Give the data again exactly, without its images.
= = =
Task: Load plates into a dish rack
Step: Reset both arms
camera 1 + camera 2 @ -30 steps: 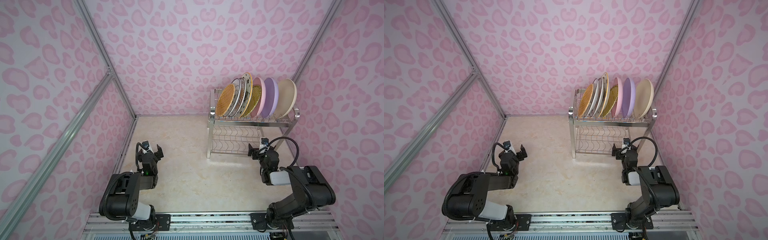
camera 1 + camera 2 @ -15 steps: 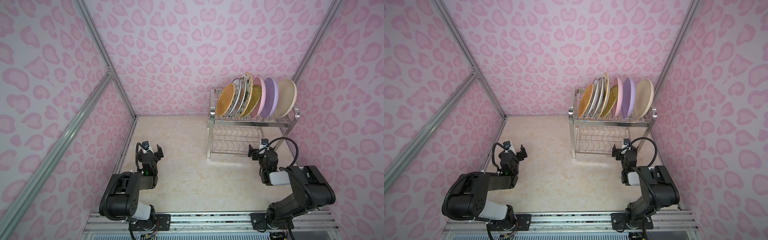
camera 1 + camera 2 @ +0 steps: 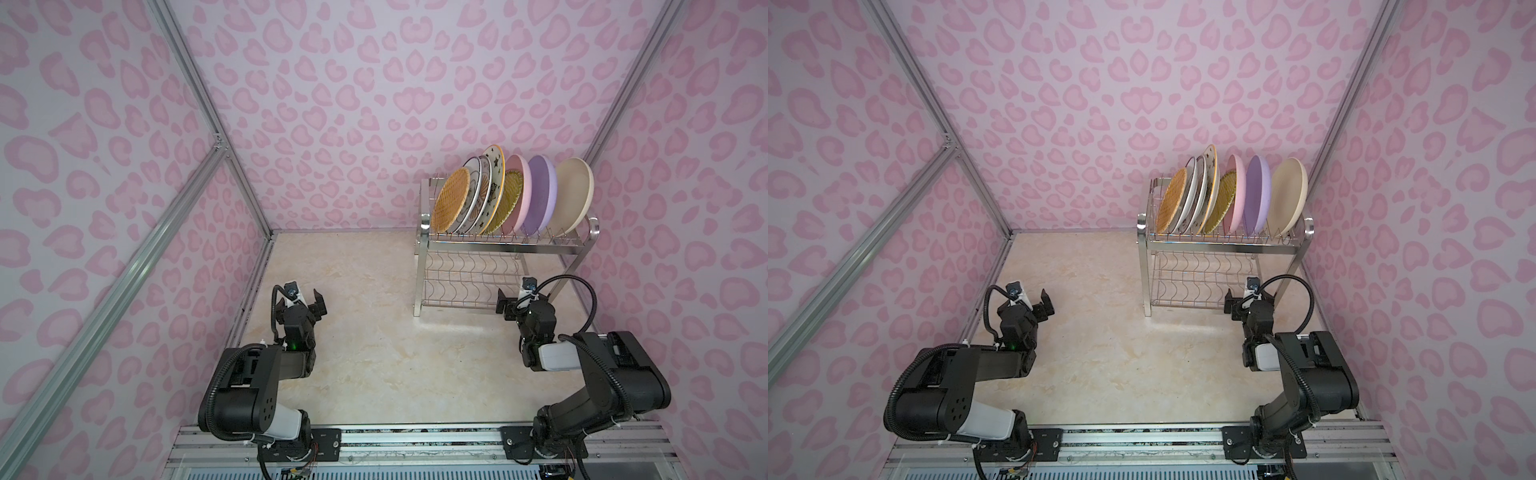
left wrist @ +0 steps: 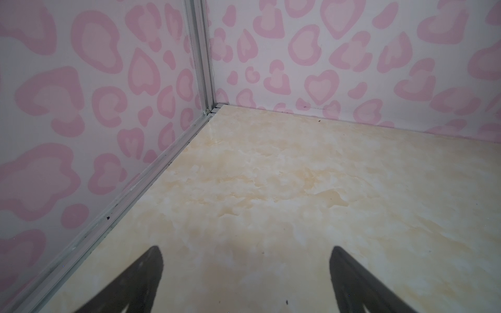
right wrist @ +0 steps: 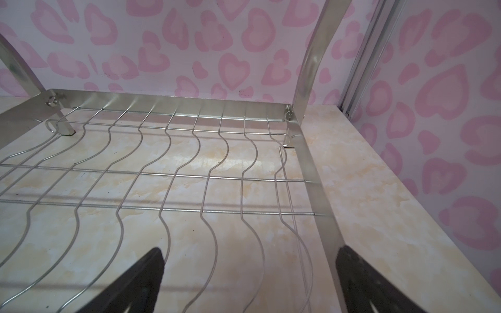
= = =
## SOLUTION TO THIS PROBLEM:
Task: Load plates into a dish rack
Step: Reset both arms
camera 1 + camera 2 @ -30 steps: 
camera 1 + camera 2 @ -15 steps: 
camera 1 + camera 2 @ +0 steps: 
left wrist @ +0 steps: 
right wrist @ +0 steps: 

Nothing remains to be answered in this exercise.